We went hiking yesterday on our property and came back and i totally forgot to look at Anabel and change her clothes due to ticks, not even thinking they would be as bad as they were. Today she was in the bathtub and i was in the shower, she yelled at me and said, "Mommy, there's a tick in my bellybutton, oh goodness get it out now."
Well, to make a long story short, after tweezers and witch hazel, I still could not get the darn thing out, and guess what, there were 2 down in there. She has the silliest belly button you've ever seen, it's an outtie in an innie, you can pull it out if you want. I had to get Daddy, who very calmly and sweetly took care of the ticks, talked her through it and got them out.
I've never seen her hug anyone as fast as she immediately hugged her daddy and thanked him. It was cute.
She said they like her and they think she's their home and that next time she is covering herself in bug spray. LOL
Thank the Heavens for Daddies! :)


And the race begins again ......

That's right folks, starting Monday of next week, we will be on the go every night of the week, soccer season starts again and not only is my Husband coaching the girls team and Kaitlyn is joining in this season, but he is also coaching Trystin's team b/c they didn't have a coach and we wanted them to be able to play. So, that means, Monday through Saturday we won't be home before 7 or 8 at night. WOO HOO!!! :)

Savanna and Kaitlyn are also in a program called Girls ON the Run where they practice two days a week jogging to work their way up to a 5k race in May. Then they are both playing Soccer.

Trystin is playing Soccer, Starr is still in Volley ball and Anabel is along for the ride. :)

If our lives were too perfect it just wouldn't be our family! Busy keeps us alive. Blessed to be a family.

Sunday, February 19, 2012

Another year another wrinkle :)

Today is a bit empty, I didn't have that first thing in the morning call from my pops wishing me a happy birthday. Funny how electronics have replaced even a happy birthday. Im 32 today and I still protest that I'm too young to have lost both of my idols.
My wonderful husband, kids, family and friends have made my day awesome, how truly blessed I am to have them all.
God bless my loved ones and keys hope year 32 is blessed and stress free.


Tuesday, February 14, 2012

Amazing how time flies when your having fun ;)

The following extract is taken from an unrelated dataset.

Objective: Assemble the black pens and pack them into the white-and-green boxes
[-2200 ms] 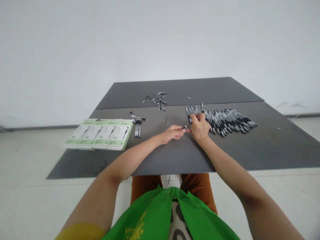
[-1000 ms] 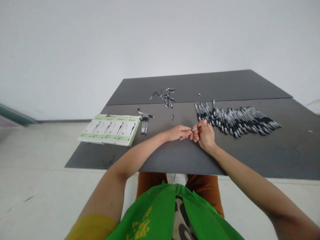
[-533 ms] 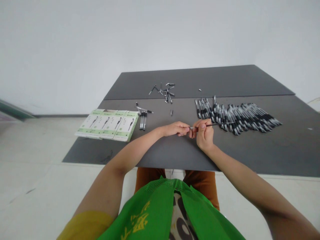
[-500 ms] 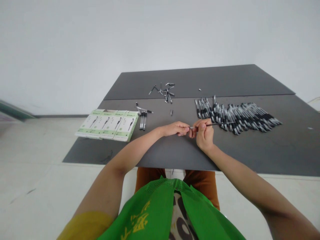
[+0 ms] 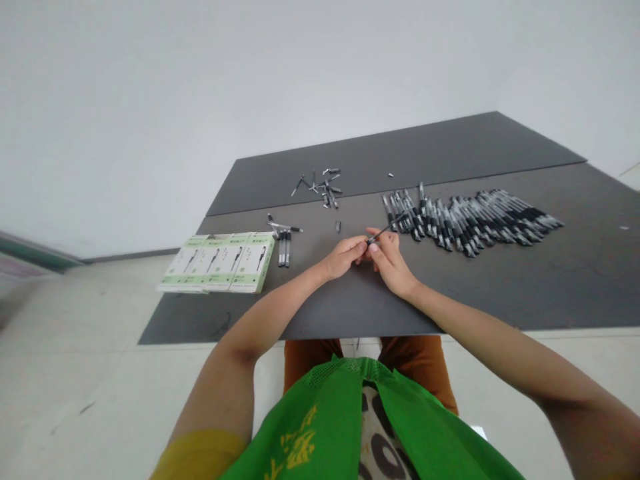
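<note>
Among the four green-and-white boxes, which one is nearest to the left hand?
The rightmost box, at the row's end toward the left hand; the other three lie farther left.

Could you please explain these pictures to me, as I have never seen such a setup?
There is no machine: these are a person's bare left hand and right hand, all seen from one head-worn camera looking forward and down. On the dark table lie many pens at the right, small loose pen parts toward the back, and green-and-white boxes at the left. The left hand pinches near one end of a thin dark rod; the right hand touches it too, though its exact grip is unclear.
</note>
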Demonstrator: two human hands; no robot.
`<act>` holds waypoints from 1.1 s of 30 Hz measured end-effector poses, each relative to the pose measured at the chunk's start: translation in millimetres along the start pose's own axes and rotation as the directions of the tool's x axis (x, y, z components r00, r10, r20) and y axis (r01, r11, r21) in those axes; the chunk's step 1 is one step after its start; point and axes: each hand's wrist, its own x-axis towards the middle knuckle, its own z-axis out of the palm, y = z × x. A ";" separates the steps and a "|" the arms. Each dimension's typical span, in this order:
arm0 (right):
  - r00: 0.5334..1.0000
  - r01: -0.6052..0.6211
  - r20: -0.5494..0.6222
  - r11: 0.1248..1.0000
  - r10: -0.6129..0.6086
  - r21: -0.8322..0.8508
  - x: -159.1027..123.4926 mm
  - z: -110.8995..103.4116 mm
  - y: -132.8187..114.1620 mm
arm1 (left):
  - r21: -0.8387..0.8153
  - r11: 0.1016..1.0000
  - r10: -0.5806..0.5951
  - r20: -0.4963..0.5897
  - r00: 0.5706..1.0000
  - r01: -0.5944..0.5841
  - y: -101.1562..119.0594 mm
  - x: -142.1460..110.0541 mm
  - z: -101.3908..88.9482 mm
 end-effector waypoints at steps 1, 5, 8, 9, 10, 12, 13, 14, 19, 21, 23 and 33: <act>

It's funny, how much our family has been threw in such a short time but yet, I wouldn't change any of it. While I may not be where I thought I would be when I was little, or even 5 years ago, but honestly it's my own fairy tale and I love it.
I'm living my own dream one where I have my own choices and life lessons to learn. I have my own beauties to teach me those lessons and while my blood Kay only run threw two of my five, they are all very special to me and I love them so much.
My husband is my rock, I get too upset with him and life at times, but I would not and could not give him up for anything. It's amazing in life to be able to find someone that you can be completely comfortable with, for once in my life I don't have to be anyone else but myself with Colin and I cannot even describe what that is like. My whole life I have tried to make everyone happy, make decisions for them, do what everyone else wanted, and now, at 32 I finally feel grown up. I am my own person and I've found the mozt wonderful partner to go threw life with and raise our children.
Today I am thankful for life and second chances.